Activity: No picture should appear in the copy. Transcribe exactly, and only, the lines from the one with "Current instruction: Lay" through the last line of the data below.

*** Opening Material provided ***

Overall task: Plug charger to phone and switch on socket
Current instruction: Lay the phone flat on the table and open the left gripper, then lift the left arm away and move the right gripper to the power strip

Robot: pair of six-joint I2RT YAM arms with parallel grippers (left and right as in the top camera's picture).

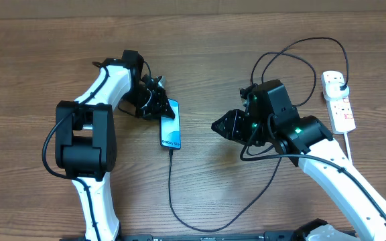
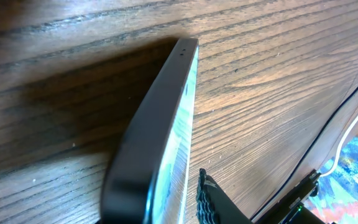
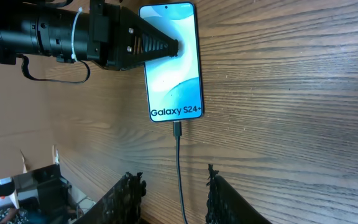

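At the phone [image 3: 173,62] port, charger [image 3: 178,162] tip sits plugged in.

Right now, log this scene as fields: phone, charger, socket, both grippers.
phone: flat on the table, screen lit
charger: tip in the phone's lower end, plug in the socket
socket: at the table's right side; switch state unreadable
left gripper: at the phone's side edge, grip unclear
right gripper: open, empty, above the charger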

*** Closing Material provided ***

Expected answer:
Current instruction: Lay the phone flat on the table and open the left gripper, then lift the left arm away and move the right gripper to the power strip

Robot: pair of six-joint I2RT YAM arms with parallel grippers (left and right as in the top camera's picture).


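At the phone [image 3: 173,62] port, charger [image 3: 178,162] tip sits plugged in.

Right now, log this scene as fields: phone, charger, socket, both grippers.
phone: flat on the table, screen lit
charger: tip in the phone's lower end, plug in the socket
socket: at the table's right side; switch state unreadable
left gripper: at the phone's side edge, grip unclear
right gripper: open, empty, above the charger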

For this exercise, the work is now complete.